The European Art Sale

The European Art Sale

View full screen - View 1 of Lot 511. Portrait of an African Man.

Franz von Matsch

Portrait of an African Man

Lot Closed

October 25, 03:50 PM GMT


12,000 - 18,000 USD

Lot Details


Franz von Matsch


1861 - 1942

Portrait of an African Man

signed Matsch. F. (upper right)

oil on canvas

canvas: 25¾ by 21 in.; 65.4 by 53.3 cm

framed: 28¼ by 33¼ in.; 71.7 by 84 cm

Private Collection, Vienna, Austria
Shepherd Gallery, New York
Winthrop K. Edey, New York
Acquired by the present owner from the above
Franz von Matsch met the brothers Gustav and Ernst Klimt during their studies at the Kunstgewerbeschule in Vienna.  The trio shared a studio and by 1880 launched a business, the Künstler Compagnie (The Artist's Company), which was perfectly positioned to respond to the city’s economic boom and a surge in building construction. The artists began to receive commissions for the decoration of grand, private residences such as the Villa Hermes, which they decorated with scenes from Shakespeare’s A Midsummer Night’s Dream (1884-5), and public spaces, like the Burgtheater and its frescoes of the history of theater (1886) and the Kunsthistorisches Museum, with forty paintings illustrating art history from ancient Egypt through the Renaissance (1890-1). 

The vibrant, intricate decorative campaigns demonstrated their academic training and the influence of Vienna’s most important artist of the era, Hans Makart, who made opulent, complex paintings from history, literature, and allegory.  While these commissions established the artists’ reputation and earned them accolades, in 1894 Matsch left the studio in part due to Gustav Klimt’s increasing disinterest with academic painting and turned to teaching at the Kunstgewerbeschule (Vienna School of Arts and Crafts). 

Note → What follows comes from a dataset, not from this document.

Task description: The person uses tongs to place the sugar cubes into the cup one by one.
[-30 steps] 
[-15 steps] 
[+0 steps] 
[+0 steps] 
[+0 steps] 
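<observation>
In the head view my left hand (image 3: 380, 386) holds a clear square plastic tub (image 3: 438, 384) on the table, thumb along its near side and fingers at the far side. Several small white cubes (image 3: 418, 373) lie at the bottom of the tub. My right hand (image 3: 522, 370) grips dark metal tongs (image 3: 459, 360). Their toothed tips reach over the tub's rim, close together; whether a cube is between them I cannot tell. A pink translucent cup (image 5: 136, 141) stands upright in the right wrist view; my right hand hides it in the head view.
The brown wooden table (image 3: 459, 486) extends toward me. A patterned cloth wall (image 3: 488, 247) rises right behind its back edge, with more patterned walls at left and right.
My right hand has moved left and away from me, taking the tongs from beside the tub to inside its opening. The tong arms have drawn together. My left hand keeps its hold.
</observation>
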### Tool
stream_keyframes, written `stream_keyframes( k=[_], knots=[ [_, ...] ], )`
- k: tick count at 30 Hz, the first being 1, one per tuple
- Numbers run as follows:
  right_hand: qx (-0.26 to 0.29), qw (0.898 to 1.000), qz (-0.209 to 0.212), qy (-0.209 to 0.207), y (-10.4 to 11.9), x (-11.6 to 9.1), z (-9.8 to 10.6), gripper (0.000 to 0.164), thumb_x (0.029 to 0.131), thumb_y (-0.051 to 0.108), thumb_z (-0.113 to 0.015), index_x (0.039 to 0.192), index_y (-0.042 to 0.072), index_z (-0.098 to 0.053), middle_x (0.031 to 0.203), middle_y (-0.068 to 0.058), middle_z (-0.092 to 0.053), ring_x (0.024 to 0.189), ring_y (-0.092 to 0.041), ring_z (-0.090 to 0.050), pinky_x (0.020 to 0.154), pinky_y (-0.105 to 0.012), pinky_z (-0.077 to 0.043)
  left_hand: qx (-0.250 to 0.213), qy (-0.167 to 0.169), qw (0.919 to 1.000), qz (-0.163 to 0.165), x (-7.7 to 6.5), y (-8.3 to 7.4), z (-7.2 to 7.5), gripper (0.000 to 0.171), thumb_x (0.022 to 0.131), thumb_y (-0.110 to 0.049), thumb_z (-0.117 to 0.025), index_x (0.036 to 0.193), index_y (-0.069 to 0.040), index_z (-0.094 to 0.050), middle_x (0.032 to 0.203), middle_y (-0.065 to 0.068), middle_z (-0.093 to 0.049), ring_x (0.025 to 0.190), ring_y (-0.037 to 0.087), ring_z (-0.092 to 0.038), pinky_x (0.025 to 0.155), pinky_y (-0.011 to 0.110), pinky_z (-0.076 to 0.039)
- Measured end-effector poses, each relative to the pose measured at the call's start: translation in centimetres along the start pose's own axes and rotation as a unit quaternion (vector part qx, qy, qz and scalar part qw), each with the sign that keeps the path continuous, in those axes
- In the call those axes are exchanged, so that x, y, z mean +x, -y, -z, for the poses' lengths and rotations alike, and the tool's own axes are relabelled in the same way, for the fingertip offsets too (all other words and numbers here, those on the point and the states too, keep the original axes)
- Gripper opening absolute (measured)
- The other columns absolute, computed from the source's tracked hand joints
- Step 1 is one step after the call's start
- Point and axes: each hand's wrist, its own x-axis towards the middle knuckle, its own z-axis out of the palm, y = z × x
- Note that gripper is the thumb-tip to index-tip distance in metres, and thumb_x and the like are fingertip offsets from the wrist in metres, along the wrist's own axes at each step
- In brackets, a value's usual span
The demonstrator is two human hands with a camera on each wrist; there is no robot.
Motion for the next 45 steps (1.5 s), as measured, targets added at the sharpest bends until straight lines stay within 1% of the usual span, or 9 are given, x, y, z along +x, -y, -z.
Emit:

The present, enigmatic portrait aligns with Matsch’s bold and brilliant work still on display at the Burgtheater and Vienna’s museums; while it has yet to be determined when it was painted, the artist’s later turn to landscapes and still-lifes suggests it is more closely aligned with his earlier projects. Matsch’s subject commands the viewer’s eye and compels further study and appreciation of its artist.